(Study material begins)
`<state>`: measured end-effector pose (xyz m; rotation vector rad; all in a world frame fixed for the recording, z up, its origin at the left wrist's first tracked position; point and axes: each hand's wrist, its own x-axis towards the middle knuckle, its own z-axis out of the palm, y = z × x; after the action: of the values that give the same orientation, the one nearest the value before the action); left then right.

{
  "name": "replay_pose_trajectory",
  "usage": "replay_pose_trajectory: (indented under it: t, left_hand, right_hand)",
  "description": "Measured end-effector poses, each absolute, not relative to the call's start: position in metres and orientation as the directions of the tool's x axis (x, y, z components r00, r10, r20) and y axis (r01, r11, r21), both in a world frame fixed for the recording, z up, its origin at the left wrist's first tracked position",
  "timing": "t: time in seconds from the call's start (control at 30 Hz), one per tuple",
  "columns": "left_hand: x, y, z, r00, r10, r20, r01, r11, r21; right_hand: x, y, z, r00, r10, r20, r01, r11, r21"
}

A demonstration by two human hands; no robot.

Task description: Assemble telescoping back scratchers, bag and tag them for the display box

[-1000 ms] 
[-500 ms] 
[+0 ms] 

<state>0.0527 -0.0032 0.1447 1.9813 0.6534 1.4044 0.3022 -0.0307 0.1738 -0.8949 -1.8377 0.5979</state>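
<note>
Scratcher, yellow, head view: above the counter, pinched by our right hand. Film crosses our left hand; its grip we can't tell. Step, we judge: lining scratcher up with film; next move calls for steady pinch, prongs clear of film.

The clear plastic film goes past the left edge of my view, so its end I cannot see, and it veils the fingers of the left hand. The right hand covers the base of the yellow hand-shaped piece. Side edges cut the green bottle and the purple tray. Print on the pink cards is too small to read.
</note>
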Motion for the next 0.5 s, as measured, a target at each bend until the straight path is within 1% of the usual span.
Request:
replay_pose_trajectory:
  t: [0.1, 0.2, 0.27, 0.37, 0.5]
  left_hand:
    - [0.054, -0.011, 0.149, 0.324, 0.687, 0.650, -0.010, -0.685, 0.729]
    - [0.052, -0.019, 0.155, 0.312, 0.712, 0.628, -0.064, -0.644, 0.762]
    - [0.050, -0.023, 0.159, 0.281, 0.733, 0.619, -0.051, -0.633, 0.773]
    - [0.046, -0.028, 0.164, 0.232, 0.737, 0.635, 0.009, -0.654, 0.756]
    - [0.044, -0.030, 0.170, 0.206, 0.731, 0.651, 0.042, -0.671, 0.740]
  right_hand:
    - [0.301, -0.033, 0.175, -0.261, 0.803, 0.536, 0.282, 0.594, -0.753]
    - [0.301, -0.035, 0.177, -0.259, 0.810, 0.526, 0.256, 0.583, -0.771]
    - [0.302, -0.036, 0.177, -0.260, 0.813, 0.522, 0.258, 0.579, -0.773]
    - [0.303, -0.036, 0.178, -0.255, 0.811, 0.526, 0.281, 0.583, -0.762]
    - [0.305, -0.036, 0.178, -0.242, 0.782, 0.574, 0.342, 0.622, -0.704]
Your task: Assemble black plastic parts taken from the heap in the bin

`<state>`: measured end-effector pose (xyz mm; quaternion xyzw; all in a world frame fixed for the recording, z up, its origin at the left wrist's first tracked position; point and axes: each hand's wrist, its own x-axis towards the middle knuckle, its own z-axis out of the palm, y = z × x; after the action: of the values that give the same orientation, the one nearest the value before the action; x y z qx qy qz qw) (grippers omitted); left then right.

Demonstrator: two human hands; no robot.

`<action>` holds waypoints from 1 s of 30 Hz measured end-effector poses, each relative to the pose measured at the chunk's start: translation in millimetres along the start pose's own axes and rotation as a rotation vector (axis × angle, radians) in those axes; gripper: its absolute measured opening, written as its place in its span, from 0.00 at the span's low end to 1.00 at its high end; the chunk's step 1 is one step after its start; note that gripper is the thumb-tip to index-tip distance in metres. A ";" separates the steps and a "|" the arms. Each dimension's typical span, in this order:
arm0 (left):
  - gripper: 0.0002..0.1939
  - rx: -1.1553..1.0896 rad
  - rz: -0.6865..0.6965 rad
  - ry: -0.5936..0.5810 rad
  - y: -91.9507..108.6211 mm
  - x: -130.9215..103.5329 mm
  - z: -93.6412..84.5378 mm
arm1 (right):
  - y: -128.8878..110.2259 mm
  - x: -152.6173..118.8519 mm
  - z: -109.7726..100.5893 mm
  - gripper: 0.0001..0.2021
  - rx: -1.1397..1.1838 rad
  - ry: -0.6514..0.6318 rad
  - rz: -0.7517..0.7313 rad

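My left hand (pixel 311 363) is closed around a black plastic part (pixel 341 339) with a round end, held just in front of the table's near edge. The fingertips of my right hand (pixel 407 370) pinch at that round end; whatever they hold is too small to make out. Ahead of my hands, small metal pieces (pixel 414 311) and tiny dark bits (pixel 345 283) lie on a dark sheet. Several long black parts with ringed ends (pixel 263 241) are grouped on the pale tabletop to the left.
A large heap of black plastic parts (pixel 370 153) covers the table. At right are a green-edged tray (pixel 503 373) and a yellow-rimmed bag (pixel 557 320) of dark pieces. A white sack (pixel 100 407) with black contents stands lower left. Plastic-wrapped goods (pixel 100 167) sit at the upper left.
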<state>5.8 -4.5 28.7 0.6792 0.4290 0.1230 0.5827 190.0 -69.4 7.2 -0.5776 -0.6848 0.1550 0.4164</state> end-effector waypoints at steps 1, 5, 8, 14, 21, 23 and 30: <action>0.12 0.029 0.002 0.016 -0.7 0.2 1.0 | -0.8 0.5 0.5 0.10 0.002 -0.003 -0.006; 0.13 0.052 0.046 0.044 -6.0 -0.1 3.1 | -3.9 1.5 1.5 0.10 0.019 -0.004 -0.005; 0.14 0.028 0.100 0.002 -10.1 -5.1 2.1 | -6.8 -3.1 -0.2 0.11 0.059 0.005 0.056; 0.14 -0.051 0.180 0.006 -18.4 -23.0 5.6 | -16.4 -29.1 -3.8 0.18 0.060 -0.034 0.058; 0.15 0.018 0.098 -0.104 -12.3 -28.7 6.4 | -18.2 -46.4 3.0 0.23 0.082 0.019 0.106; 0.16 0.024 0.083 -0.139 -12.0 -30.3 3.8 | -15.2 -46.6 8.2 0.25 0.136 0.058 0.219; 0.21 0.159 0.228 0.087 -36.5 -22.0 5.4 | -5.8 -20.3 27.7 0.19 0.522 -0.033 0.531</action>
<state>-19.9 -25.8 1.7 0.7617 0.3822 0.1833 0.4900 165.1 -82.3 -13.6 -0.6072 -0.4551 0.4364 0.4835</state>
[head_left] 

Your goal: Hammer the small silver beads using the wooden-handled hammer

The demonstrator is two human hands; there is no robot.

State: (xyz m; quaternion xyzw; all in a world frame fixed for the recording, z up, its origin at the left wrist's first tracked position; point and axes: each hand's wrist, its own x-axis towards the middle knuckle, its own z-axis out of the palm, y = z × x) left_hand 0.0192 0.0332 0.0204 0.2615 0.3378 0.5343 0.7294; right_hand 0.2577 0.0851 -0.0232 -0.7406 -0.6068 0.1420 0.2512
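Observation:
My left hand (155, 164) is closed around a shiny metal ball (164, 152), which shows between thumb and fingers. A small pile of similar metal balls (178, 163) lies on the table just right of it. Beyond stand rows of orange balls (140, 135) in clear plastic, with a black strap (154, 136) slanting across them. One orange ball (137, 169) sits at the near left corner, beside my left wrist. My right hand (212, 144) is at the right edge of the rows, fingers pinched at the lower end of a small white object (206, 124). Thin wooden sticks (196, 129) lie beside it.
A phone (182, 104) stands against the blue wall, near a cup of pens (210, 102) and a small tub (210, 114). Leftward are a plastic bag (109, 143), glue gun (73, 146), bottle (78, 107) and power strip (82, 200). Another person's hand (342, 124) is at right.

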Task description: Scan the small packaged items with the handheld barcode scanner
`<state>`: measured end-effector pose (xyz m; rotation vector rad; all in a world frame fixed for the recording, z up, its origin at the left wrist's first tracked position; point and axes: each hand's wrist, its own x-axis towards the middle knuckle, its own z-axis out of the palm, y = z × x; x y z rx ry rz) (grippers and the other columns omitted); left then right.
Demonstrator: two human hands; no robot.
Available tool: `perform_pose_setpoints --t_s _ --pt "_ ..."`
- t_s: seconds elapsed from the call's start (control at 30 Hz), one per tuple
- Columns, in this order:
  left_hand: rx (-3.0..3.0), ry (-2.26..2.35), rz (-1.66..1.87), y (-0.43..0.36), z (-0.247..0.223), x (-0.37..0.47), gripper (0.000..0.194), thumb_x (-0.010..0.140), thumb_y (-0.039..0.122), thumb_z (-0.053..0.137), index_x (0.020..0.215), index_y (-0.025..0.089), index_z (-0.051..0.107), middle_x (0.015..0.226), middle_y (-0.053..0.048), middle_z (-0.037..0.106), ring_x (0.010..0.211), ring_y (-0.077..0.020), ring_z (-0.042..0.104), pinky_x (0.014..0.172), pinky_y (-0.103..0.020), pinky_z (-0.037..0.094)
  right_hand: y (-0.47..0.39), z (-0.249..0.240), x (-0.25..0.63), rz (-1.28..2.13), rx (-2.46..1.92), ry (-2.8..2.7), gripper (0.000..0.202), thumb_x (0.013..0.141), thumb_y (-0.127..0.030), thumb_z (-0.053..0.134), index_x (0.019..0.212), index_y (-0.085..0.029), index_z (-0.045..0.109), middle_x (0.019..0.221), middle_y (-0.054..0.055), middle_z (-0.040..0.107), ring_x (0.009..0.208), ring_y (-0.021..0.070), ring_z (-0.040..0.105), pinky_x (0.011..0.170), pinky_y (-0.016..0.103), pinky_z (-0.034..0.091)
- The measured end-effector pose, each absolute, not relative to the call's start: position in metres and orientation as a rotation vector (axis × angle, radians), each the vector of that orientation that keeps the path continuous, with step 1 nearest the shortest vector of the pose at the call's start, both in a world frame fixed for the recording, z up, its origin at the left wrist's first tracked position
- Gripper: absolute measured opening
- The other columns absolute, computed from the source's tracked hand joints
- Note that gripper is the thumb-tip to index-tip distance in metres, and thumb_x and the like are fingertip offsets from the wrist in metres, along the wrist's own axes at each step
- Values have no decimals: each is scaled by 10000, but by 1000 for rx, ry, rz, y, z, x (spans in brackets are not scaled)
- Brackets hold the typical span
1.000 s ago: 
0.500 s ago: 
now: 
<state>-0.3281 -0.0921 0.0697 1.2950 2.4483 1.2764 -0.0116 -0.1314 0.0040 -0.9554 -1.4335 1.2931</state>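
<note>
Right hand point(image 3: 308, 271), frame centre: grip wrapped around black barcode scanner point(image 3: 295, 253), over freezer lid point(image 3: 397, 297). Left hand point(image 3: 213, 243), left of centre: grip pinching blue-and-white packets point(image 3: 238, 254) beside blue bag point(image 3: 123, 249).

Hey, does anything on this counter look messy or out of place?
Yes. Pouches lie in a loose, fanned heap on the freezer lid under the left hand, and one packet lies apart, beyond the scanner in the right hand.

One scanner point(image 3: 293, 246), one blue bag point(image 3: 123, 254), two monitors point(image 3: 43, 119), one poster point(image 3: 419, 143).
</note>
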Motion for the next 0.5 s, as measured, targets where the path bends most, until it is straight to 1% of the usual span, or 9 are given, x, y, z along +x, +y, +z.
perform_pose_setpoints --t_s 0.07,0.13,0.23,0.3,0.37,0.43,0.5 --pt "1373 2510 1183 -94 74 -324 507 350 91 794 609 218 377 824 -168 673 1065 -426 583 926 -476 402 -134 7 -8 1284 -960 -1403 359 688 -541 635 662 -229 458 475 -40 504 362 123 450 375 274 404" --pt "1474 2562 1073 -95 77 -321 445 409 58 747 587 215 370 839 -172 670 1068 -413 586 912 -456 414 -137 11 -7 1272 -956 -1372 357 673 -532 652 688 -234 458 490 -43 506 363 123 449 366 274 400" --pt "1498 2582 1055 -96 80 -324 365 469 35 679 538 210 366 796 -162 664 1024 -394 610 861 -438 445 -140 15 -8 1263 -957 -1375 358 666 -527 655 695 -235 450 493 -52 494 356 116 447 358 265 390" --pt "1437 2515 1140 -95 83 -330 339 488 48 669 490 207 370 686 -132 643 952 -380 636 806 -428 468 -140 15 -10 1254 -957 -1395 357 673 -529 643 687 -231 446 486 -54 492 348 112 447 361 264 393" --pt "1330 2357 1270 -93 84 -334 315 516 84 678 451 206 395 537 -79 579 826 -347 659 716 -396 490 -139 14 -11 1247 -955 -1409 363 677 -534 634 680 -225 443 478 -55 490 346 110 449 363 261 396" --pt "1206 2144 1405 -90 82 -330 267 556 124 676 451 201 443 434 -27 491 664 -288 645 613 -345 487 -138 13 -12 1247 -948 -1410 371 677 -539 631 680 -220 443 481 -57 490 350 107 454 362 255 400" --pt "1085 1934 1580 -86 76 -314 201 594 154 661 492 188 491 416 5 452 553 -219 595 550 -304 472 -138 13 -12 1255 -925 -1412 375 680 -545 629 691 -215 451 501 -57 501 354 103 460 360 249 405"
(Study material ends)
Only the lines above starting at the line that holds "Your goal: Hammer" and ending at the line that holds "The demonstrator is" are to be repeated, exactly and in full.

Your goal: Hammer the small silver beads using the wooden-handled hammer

The demonstrator is two human hands; there is no robot.

No other output belongs with this exercise.